Comment: Re:Actually, it does ! (Score 1) 278

by Dogtanian (#47728387) Attached to: Would Scottish Independence Mean the End of UK's Nuclear Arsenal?

Wae Don' needa nae Nukies! Wae gots... HAGGIS!

It's actually quite impressive that you didn't even say anything out loud, yet still managed to convincingly give the impression of the least-convincing Scots accent *ever*. :-)

I mean, what does the Italian-Chinese community have to do with it?!

Comment: Re:close to population (Score 1) 278

by Xest (#47728263) Attached to: Would Scottish Independence Mean the End of UK's Nuclear Arsenal?

"There has been absolutely no appetite in England up until now for reorganising the system of government to provide improved localism. Scotland has consistently voted differently to the rest of the UK. The Scottish Parliament was an acknowledgement of that."

You don't see how nonsensical your argument is? really?

The Scottish parliament IS an example of improved localism and has seen consistently more devolved powers offered to it, as has Wales, as has Northern Ireland.

The fact you believe that somehow moving the power to Edinburgh when most of Scotland isn't Edinburgh seems to completely miss the point. Sure a bunch of people at the centre of power in Edinburgh will be more happy but then what of those areas of Scotland that are still not represented?

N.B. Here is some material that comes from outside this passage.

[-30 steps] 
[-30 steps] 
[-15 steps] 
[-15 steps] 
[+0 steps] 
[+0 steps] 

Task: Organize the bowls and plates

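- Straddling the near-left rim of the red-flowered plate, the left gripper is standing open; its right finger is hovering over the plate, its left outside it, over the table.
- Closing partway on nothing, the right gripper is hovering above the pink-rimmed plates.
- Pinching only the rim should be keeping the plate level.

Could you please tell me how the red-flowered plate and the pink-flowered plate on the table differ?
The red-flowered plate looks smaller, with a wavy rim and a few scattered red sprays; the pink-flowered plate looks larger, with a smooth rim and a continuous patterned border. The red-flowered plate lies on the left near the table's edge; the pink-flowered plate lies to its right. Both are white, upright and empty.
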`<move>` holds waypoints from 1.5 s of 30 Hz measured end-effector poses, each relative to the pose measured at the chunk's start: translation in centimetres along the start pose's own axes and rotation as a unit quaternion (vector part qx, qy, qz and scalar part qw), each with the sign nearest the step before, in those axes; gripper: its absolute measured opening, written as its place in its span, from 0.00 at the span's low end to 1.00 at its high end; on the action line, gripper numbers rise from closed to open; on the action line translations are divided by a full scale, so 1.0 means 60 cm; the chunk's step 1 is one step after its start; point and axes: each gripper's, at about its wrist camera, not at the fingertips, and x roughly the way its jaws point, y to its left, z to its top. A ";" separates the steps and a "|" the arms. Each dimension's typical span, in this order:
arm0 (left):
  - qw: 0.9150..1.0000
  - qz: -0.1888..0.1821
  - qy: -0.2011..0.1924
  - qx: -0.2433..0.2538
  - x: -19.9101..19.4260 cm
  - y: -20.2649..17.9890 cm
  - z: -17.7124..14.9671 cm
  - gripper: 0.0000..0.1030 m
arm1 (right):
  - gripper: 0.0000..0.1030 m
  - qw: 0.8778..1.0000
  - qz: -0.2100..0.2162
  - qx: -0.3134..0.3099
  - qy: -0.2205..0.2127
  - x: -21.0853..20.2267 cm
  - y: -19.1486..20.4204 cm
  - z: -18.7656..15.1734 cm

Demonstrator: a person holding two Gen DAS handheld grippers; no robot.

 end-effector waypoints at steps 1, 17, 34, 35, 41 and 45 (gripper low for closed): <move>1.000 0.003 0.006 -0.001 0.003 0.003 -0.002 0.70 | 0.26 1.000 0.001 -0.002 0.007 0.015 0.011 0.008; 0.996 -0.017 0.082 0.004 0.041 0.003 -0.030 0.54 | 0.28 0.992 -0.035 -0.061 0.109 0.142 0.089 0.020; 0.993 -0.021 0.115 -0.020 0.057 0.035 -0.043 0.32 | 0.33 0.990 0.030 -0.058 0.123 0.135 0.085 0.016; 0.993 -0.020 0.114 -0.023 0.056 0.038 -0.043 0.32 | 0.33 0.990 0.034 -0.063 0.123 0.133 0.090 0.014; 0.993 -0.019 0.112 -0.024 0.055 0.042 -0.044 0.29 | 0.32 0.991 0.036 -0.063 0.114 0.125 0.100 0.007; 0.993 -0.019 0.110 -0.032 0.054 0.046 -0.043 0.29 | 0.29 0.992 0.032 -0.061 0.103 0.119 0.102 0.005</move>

It's not like all of Scotland wants to be independent for the reasons I cited- say Scotland gets a majority for independence but areas such as the outlying islands whose ocean territory is oil rich want to stick with the union, then how do you think they feel being ruled by Edinburgh against their will? Do you feel self-determination is a thing that they deserve too such that the oil heavy parts of Scotlands coast that support the union can stay with it?

Again, the only people served by moving the centre of power to Edinburgh are those close to that centre of power in Edinburgh (who are already well served by the devolved parliament) - it does absolutely nothing to resolve the underlying problems of lack of representation for everyone else, and again, Salmond has proven that over and over with cases such as that of overruling a local decision against Trump, in favour of Trump because it suited him and those in power in Edinburgh, not the people of Scotland in general.

Comment: Re:Farce (Score 1) 278

by Xest (#47728165) Attached to: Would Scottish Independence Mean the End of UK's Nuclear Arsenal?

No you're missing the point of 20 minutes up north. It's 20 minutes up north to a station that's 20 minutes away from the place you most likely want to go. HS2 to Leeds is going to end at a new station that's 20 minutes away from the center where all the businesses and shops are, to Sheffield it's going to stop at Meadowhall which is convenient if you want a 3 hour shopping round trip from London but puts you a 20 - 40 minute tram/train journey from Sheffield centre.

The point is that HS2 is literally 100% useless it seems - it doesn't stop at the normal city center destinations, it stops at destinations that are far enough out from where you most likely want to be that all benefit is lost. Worse, studies (including the official ones despite the fact they "forgot" to include the relevant pages in the original report) show areas not served will suffer economically, so you'll even see economic decline as a result. I regularly travel between Leeds, Sheffield and London and I'll still just take the East Coast Mainline, or the Sheffield - St Pancras route, because it'll be direct to where I want to go rather than me having to hope between the end points to where I actually want to be at further expense.

So fundamentally HS2 isn't useful at all, it's the anti-thesis of useful, it has no benefits when built, and destroys many people's homes at colossal tax payers expense. Make no mistake - it's a scheme designed to create jobs at the tax payers expense, whilst achieving nothing useful in practice.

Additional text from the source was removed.